# WHAT YOU HAVE TO DO
For the records that follow, please set down exactly the lines between the one holding "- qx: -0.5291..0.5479" and the one holding "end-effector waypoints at", inclusive, and only those.

# DATA SECTION
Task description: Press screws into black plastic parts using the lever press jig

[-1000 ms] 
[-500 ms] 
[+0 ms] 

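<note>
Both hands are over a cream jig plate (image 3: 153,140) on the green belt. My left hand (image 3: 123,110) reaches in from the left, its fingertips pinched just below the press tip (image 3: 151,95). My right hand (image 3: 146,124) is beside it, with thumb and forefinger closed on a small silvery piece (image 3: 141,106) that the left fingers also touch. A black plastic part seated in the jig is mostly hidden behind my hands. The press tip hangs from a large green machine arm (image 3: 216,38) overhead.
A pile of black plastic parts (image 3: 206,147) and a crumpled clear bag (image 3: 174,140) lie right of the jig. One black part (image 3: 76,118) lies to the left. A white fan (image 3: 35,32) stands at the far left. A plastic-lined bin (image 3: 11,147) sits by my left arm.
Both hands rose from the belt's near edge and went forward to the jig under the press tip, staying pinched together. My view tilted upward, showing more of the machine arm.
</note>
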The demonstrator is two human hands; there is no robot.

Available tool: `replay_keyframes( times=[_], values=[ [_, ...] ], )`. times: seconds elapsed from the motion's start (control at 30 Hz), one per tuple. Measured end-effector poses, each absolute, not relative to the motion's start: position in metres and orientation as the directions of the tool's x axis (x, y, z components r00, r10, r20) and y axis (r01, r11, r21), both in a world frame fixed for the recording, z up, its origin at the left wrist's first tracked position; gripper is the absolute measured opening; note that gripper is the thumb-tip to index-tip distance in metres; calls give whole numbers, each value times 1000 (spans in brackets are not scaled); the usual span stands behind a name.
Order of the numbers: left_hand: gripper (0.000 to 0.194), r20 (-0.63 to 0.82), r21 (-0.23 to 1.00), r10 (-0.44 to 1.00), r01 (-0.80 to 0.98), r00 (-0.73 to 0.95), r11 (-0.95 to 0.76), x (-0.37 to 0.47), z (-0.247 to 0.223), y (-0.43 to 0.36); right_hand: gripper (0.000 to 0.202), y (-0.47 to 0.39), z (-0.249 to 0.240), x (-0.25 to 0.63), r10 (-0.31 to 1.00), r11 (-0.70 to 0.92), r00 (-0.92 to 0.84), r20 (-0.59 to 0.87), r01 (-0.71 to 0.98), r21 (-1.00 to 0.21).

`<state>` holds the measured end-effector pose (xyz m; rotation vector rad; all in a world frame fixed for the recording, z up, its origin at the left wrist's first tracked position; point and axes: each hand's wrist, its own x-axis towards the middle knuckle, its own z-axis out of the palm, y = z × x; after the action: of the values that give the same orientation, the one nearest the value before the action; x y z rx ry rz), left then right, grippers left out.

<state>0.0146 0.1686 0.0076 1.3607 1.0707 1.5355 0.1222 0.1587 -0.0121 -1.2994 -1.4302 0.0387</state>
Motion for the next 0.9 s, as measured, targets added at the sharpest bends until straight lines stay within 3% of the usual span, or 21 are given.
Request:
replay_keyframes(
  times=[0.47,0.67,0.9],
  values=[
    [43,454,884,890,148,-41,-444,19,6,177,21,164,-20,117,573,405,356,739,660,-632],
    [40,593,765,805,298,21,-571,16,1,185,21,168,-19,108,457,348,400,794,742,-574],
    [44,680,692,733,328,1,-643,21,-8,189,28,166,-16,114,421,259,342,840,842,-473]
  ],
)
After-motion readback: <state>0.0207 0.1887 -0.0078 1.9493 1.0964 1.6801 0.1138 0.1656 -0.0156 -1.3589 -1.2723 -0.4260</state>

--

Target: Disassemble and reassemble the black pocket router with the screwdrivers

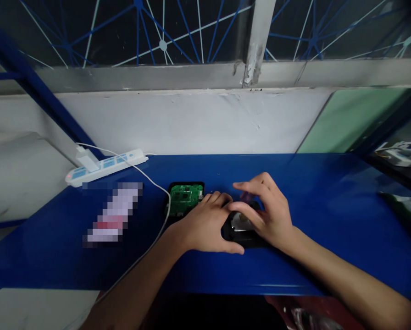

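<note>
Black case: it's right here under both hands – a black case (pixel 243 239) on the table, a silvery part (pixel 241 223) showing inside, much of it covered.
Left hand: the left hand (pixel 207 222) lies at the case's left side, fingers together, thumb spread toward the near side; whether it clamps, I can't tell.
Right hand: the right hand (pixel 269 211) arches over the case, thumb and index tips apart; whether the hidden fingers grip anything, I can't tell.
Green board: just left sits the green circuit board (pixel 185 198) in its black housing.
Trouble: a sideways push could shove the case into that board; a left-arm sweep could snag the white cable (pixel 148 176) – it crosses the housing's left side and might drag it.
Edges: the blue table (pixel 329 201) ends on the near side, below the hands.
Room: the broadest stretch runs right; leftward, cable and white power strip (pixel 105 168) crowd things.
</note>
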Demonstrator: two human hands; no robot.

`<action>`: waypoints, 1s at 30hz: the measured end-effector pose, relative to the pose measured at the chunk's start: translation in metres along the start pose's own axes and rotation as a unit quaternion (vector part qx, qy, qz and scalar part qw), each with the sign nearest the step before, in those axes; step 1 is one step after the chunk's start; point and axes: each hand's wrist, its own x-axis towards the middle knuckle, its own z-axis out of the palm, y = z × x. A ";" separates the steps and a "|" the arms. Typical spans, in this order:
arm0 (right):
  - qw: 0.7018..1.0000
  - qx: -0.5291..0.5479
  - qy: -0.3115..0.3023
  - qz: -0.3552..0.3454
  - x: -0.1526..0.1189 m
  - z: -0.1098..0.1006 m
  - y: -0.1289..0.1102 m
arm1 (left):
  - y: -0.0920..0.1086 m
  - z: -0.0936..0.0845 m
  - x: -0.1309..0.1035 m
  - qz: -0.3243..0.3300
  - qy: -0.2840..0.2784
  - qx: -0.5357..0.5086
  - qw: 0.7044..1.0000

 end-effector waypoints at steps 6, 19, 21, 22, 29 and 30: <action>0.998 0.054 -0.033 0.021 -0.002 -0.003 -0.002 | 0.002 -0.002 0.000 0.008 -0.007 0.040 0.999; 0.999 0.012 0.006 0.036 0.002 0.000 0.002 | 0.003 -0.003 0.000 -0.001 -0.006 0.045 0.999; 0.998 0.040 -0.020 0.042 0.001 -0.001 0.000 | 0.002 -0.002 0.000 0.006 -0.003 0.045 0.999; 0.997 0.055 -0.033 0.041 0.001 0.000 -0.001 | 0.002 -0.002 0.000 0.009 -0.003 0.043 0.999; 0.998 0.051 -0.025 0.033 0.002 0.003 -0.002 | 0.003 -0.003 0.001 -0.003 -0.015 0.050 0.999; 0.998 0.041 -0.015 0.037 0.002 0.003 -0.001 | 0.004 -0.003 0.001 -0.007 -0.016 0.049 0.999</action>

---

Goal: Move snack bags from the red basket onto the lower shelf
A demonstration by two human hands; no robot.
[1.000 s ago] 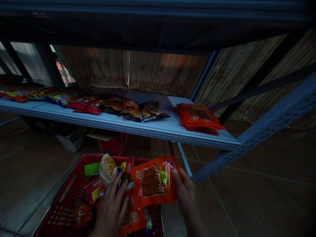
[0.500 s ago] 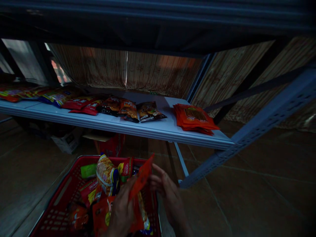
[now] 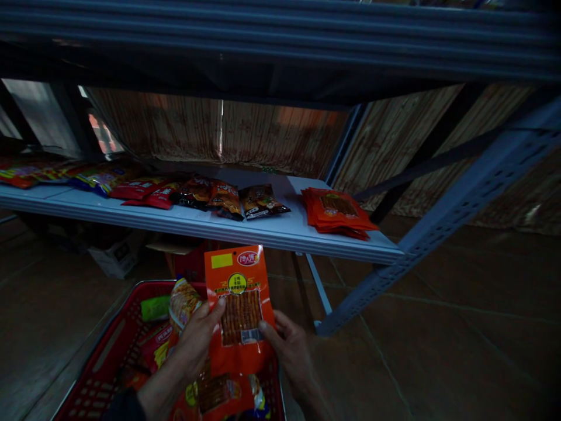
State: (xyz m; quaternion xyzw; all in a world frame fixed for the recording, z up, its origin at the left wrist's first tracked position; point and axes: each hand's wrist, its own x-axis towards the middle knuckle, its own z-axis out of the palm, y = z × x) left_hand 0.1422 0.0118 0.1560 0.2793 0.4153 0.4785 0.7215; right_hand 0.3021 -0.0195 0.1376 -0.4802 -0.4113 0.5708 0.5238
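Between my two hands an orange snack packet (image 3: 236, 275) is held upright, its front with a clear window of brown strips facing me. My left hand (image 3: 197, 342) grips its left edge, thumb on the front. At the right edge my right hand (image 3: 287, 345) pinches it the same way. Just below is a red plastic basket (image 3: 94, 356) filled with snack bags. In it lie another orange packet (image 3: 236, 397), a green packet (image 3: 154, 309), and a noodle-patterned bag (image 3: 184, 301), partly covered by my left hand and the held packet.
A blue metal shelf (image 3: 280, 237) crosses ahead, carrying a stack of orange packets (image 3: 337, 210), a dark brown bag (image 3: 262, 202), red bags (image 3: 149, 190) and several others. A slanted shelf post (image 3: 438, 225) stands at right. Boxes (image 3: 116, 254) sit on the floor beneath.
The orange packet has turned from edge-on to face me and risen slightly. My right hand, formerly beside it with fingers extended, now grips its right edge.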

# ANSWER SPACE
  - qx: -0.5291..0.5479
  - qy: -0.3115..0.3023
  - qz: -0.3552..0.3454
  - x: -0.1526..0.1189 m
  - z: -0.1098..0.1006 m
  - y: -0.1289..0.1102 m
arm1 (left):
  - y: -0.0920..0.1086 m
  - z: -0.0936..0.0845 m
  - x: -0.1309..0.1035 m
  - qz: -0.3243..0.3300
  - qy: -0.2840..0.2784
  - qx: -0.5357..0.5086
  - qw: 0.7044..1.0000

 end-effector waypoints at steps 6, 19, 21, 22, 29 and 30: <action>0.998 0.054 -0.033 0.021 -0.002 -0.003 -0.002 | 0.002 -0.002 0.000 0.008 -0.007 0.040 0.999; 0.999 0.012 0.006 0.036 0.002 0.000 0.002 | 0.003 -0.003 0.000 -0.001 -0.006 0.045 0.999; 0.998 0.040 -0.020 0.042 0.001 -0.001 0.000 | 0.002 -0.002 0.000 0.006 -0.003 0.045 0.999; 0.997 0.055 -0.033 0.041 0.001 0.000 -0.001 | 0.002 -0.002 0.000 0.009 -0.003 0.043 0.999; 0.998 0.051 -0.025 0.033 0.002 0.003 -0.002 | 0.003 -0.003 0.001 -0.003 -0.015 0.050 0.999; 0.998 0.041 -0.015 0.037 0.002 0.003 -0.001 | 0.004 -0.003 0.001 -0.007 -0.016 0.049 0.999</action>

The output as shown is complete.